(Given information begins)
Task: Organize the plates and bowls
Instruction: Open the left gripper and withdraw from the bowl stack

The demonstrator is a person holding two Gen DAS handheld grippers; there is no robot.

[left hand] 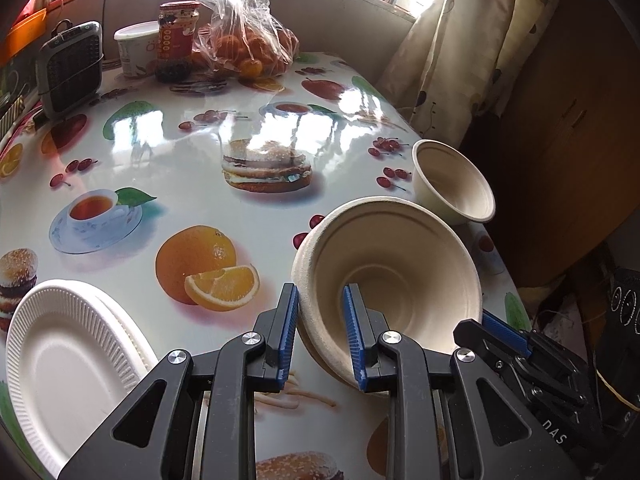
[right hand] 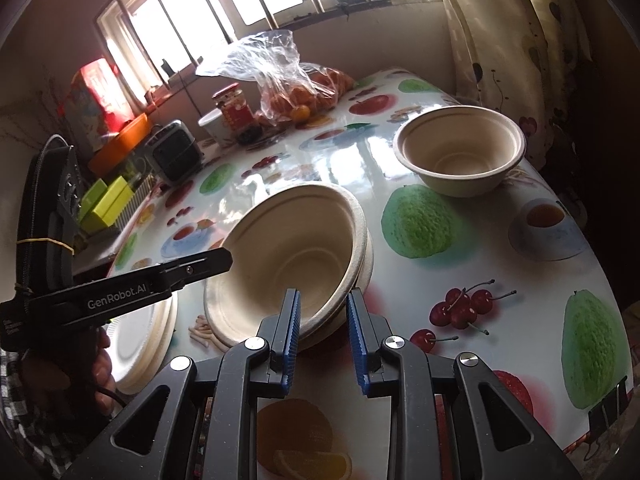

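My left claw (left hand: 322, 312) pinches the rim of a tilted beige bowl (left hand: 392, 264) at 6 o'clock on the worktop (left hand: 180, 148) — right claw (right hand: 323, 316) parted, straddling its rim; second bowl (right hand: 460, 152) at 1 o'clock

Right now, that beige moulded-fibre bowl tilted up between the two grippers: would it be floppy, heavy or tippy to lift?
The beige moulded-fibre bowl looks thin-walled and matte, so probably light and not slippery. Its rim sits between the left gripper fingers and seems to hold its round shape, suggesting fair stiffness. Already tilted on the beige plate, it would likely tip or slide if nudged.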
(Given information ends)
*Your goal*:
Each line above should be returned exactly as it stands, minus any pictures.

*Exercise solution*:
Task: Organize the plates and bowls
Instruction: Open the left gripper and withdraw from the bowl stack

The demonstrator is a person holding two Gen DAS handheld grippers; there is no robot.

[left hand] 
[right hand] 

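My left claw (left hand: 322, 312) pinches the rim of a tilted beige bowl (left hand: 392, 264) at 6 o'clock on the worktop (left hand: 180, 148) — right claw (right hand: 323, 316) parted, straddling its rim; second bowl (right hand: 460, 152) at 1 o'clock

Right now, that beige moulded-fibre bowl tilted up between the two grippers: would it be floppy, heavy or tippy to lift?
The beige moulded-fibre bowl looks thin-walled and matte, so probably light and not slippery. Its rim sits between the left gripper fingers and seems to hold its round shape, suggesting fair stiffness. Already tilted on the beige plate, it would likely tip or slide if nudged.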

Nothing else remains to be done in this exercise.